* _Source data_
######
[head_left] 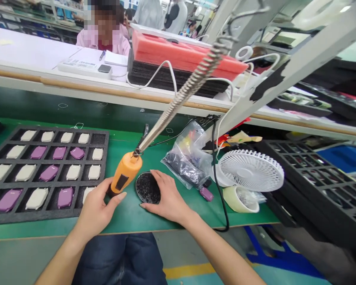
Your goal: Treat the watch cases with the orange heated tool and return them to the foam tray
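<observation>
The green counter (130,221) spreads out under and ahead of both hands. Just left of the left hand (99,208) sits a black foam tray (47,143), its rows of slots holding cream and purple shells. Beyond the right hand (169,196) lie a clear plastic bag (185,158) of parts, a white fan (250,170) and a roll of tape (240,200).

The left hand is closed around a chunky orange electric screwdriver (126,172), which has a black panel on its body and a coiled cord (195,79) rising from its top end. The right hand lies open, fingers spread, on a round black dish (148,188) between the hands. The dish sits flat on the counter, touching the right hand's fingers and just beside the screwdriver. It is heaped with tiny dark screws (146,190), too small to tell apart.
</observation>
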Tool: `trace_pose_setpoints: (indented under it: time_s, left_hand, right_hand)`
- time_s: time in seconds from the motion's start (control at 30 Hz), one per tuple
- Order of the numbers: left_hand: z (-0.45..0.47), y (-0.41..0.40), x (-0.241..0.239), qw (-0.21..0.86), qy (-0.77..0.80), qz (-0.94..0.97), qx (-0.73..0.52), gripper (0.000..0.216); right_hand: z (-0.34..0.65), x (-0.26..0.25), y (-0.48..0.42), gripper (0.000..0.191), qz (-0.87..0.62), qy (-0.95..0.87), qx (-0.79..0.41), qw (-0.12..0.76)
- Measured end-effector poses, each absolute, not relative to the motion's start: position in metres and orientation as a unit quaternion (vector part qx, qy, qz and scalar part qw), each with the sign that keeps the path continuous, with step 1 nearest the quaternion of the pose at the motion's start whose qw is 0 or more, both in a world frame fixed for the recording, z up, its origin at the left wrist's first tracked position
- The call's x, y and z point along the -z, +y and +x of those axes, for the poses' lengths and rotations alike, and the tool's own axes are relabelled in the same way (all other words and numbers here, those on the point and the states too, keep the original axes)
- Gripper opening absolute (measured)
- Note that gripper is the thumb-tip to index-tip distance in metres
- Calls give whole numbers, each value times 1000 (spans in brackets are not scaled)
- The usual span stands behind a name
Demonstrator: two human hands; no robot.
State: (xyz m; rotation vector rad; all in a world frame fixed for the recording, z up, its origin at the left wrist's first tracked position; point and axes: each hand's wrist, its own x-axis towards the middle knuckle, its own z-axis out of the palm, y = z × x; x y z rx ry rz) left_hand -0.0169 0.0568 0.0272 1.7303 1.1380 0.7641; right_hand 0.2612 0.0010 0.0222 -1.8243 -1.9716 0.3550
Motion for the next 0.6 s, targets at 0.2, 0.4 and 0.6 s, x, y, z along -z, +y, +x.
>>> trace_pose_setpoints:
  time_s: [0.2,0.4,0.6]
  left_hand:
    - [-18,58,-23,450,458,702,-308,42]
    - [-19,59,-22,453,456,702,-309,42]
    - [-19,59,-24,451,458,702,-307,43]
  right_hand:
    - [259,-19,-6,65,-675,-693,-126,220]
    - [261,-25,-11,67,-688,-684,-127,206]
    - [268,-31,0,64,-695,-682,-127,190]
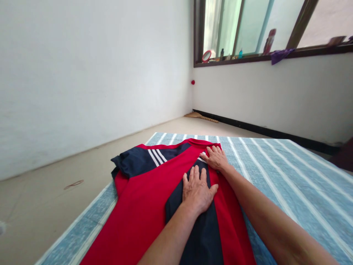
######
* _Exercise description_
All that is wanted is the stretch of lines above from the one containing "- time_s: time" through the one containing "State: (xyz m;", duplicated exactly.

* _Output of the task_
- time_s: time in seconds from the motion's start (control at 30 Hz), one per tuple
- Order of the numbers: left_hand: z (-0.45..0.47), y (-0.41..0.40), x (-0.241..0.239), qw (-0.21..0.86), qy (-0.77..0.80), qz (-0.94..0.97), qx (-0.73..0.52), gripper (0.000..0.216); right_hand: z (-0.34..0.65), x (-0.26..0.25), y (-0.48..0.42), gripper (0.000..0.191), qz (-0.87..0.62), qy (-0.95..0.87), qx (-0.79..0.41), qw (-0.12..0.76)
- Measured end-effector poses, each absolute, not relative to the motion's start: position in metres and orientation as a unit quaternion (vector part qx, qy, qz and scalar part qw), each with the sign that keeps the path continuous, with step 1 nearest the quaternion of the pose at the motion's start whose qw is 0 or more, both in a world frame fixed for the recording, z up, its origin at the left wrist's first tracked position
- The call's x, y and z point along the -z, +y and +x of those axes, for the poses' lengths and rotations alike, and the tool's own axes are relabelled in the same way (all other words and numbers here, those on the point and the states too, keep the original axes)
- Gripper opening absolute (measured)
- Note that gripper is the thumb-tip to index-tip distance in metres
- Calls give whole numbers, each value times 1000 (spans in brackets are not scaled)
- The usual span stands behind a name
Demonstrator: two human hands; no robot.
State: (xyz m; rotation vector rad; all in a world frame fixed for the recording, z up, its origin at the left wrist's first tracked position; point and axes: each hand's wrist, its own x-axis towards the middle knuckle, its own z-axis out of the palm, y = z × x; x y z rx ry rz) left_hand -0.0169 0.0568 0.0272 1.7303 1.1380 0.7641; right_hand 0.2612 0.0010 0.0222 -1.8243 -1.9716 0.3550

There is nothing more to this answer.